_TASK STATEMENT_
Repeat every entry word for word, skipping the pictures.

_Saved entries_
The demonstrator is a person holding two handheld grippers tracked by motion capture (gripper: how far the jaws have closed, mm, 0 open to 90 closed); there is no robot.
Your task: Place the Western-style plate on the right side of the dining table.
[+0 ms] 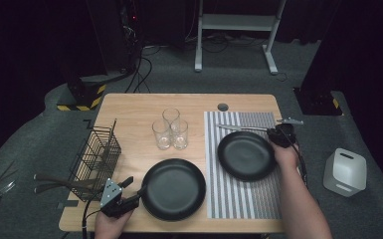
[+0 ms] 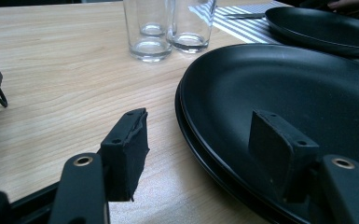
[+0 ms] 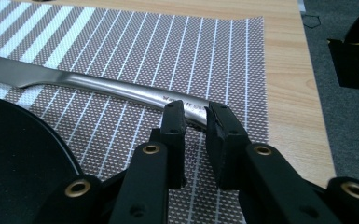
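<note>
Right claw (image 3: 196, 114) closed on handle end of table knife (image 3: 98, 86), pads pinching the steel; knife lying flat on striped placemat (image 3: 168, 46), far-right of worktop (image 1: 129, 107), just beyond far plate (image 1: 246, 155). Left claw (image 2: 205, 135) open, straddling rim of near plate (image 2: 279, 88), gripping nothing. Advised for the lift: keep grip square, raise handle first, keep blade level and clear of plate rim. Faint engraving on handle, unreadable. 3 glasses (image 1: 170, 130) well clear; wire basket (image 1: 97, 157) at left.
</note>
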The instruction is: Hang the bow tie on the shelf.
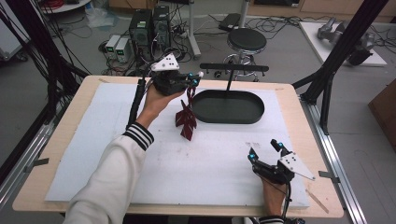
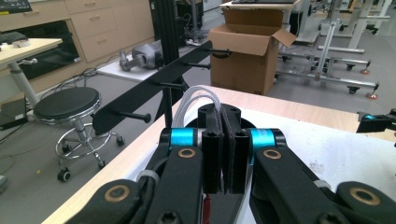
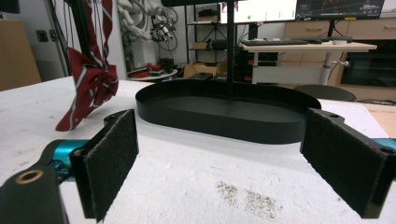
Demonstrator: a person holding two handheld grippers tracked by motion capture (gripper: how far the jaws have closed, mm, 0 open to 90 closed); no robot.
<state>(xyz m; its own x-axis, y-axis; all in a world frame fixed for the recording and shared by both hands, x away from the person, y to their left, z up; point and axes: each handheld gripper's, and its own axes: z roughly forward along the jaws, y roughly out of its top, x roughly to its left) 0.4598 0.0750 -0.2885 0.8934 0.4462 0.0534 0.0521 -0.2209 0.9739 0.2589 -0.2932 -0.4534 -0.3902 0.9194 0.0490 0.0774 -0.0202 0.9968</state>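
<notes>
A dark red bow tie (image 1: 186,119) with pale stripes hangs by its strap from my left gripper (image 1: 192,81), its lower tip close to the white mat. In the left gripper view this gripper (image 2: 225,121) is shut on the dark strap, and a clear elastic loop (image 2: 196,95) arches over the jaws. Just beyond it runs the black hanger bar (image 2: 154,86) with pegs, standing on a post over the black oval tray (image 1: 229,119). My right gripper (image 1: 266,150) rests open near the table's front right. Its view (image 3: 229,154) shows the tray wall (image 3: 224,123) and the bow tie (image 3: 93,79).
A white foam mat (image 1: 210,158) covers most of the wooden table. Behind the table stand a black stool (image 1: 246,39) and computer cases (image 1: 149,28). A black frame leg (image 1: 336,60) rises at the table's right rear corner. A cardboard box (image 2: 247,51) sits on the floor.
</notes>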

_EXERCISE RESULT_
The demonstrator is a person holding two handheld grippers tracked by motion capture (gripper: how far the jaws have closed, mm, 0 open to 90 closed); there is no robot.
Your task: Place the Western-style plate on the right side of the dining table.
[+0 ms] 
[+0 ms] 
[+0 ms] 
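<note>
Right claw (image 3: 196, 114) closed on handle end of table knife (image 3: 98, 86), pads pinching the steel; knife lying flat on striped placemat (image 3: 168, 46), far-right of worktop (image 1: 129, 107), just beyond far plate (image 1: 246, 155). Left claw (image 2: 205, 135) open, straddling rim of near plate (image 2: 279, 88), gripping nothing. Advised for the lift: keep grip square, raise handle first, keep blade level and clear of plate rim. Faint engraving on handle, unreadable. 3 glasses (image 1: 170, 130) well clear; wire basket (image 1: 97, 157) at left.
</note>
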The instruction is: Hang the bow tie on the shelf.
Demonstrator: a person holding two handheld grippers tracked by motion capture (gripper: how far the jaws have closed, mm, 0 open to 90 closed); no robot.
<state>(xyz m; its own x-axis, y-axis; all in a world frame fixed for the recording and shared by both hands, x away from the person, y to their left, z up; point and axes: each handheld gripper's, and its own axes: z roughly forward along the jaws, y roughly out of its top, x roughly to its left) 0.4598 0.0750 -0.2885 0.8934 0.4462 0.0534 0.0521 -0.2209 0.9739 0.2589 -0.2932 -0.4534 -0.3902 0.9194 0.0490 0.0774 -0.0202 0.9968</state>
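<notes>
A dark red bow tie (image 1: 186,119) with pale stripes hangs by its strap from my left gripper (image 1: 192,81), its lower tip close to the white mat. In the left gripper view this gripper (image 2: 225,121) is shut on the dark strap, and a clear elastic loop (image 2: 196,95) arches over the jaws. Just beyond it runs the black hanger bar (image 2: 154,86) with pegs, standing on a post over the black oval tray (image 1: 229,119). My right gripper (image 1: 266,150) rests open near the table's front right. Its view (image 3: 229,154) shows the tray wall (image 3: 224,123) and the bow tie (image 3: 93,79).
A white foam mat (image 1: 210,158) covers most of the wooden table. Behind the table stand a black stool (image 1: 246,39) and computer cases (image 1: 149,28). A black frame leg (image 1: 336,60) rises at the table's right rear corner. A cardboard box (image 2: 247,51) sits on the floor.
</notes>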

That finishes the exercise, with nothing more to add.